Privacy laws create tussles over contract liability limits

Privacy is quickly becoming the thing that customers want to see companies assume unlimited liability for in contract negotiations, but if you make it clear what your risk tolerance is ahead of time, you can manage these types of requests, in-house legal leaders say.

It’s common to see customers of cloud-based software products ask companies to assume unlimited liability for willful misconduct or breach of confidentiality when negotiating sales contracts, but since the European Union enacted its big data privacy law and California has followed suit with its own sweeping law, privacy has become the thing customers are particularly worried about.

“We’re in a world of changing laws,” said Andy Dale, general counsel and chief privacy officer at OpenAP.

Customers, he said in a Cockpit Counsel webcast hosted by contract management software company Linksquares, are looking for accountability from you as a cloud software company, because “you’re processing my data.”

The problem with customers asking for unlimited liability, particularly when the product value is relatively small, like $25,000, is it can leave companies unreasonably exposed, even when the problem is outside the company’s control because the data is in the hands of a third-party, like AWS.

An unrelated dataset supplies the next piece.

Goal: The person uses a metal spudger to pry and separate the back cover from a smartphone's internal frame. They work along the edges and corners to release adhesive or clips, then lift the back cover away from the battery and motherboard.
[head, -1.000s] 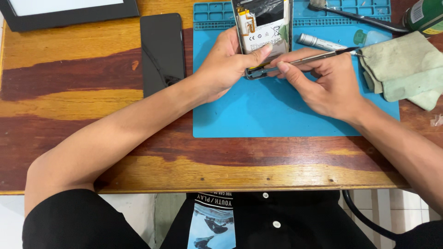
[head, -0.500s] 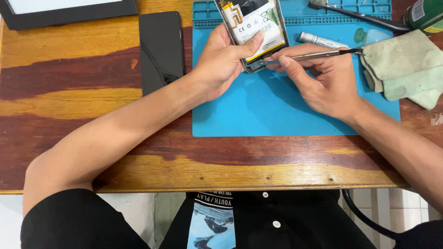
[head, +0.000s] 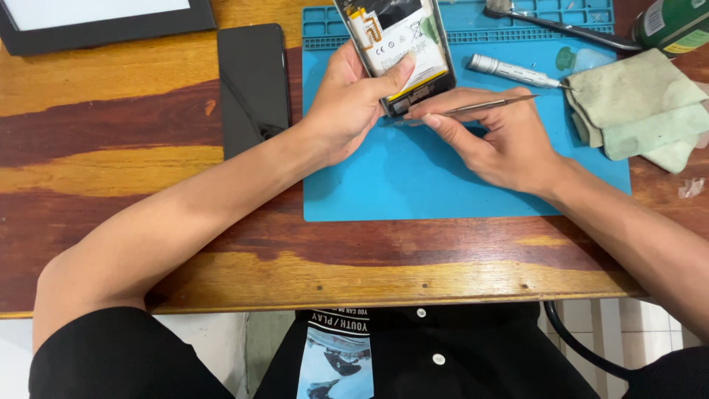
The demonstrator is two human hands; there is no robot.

“Setting up that risk appetite can really help get through some of these conversations a little bit better,” said Tim Parilla, chief legal officer at Linksquares.

Parilla said he tries to look at indemnification and limitation of liability together when he approaches contractual negotiations with a potential customer.

“Inevitably, everyone’s like, ‘Oh, a data breach. You have to accept that along with your IP and confidentiality provisions,’” he said. “Realistically, if you think about what limitation of liability is meant to do, it’s meant to allow for categories of damages where direct damages are not readily apparent or calculable. So, when you think about a lot of these data protection laws that do have statutory damages associated with them, your direct damages are [those statutory] damages.”

In these circumstances, Parilla said, your company shouldn’t be on the hook for something like a customer’s lost profits.

“I’m absolutely going to try to pull those out,” he said. “Any of your financial indirect damages, same thing. It should be relatively calculable from an indemnification perspective to understand what your liability is going to be. How many people do you have whose information you’re putting into my hands? Or just guess. And accept it.”

“There are many ways to approach these types of negotiation,” Dale said. “One is a more methodical approach [like calculating actual personal data that would be handled]. The other is, I’m going to take responsibility for the things that are within my control.… So, it has to be calculable against the revenue I’m getting. So, there has to be a measurable relationship between those. I’m not giving you uncapped liability or $20 million in liability for a $25,000, one-year deal. I can’t do that.

“More and more,” Dale added, “I think people are understanding that. I think we can get to a yes on that. I like that there are different approaches.”

Protection from the start

Given these liability risks stemming from comprehensive privacy laws like the General Data Protection Regulation (GDPR) and the California Consumer Protection Act (CCPA), it’s crucial for legal leaders to look at privacy as core to their work and make the case to the company’s business units that privacy needs to be built in from the start.

“Setting that culture allows you to get privacy and legal champions in the business across product and engineering,” Dale said. "And marketing, in particular, has a big privacy touchpoint, and legal touchpoint as well.”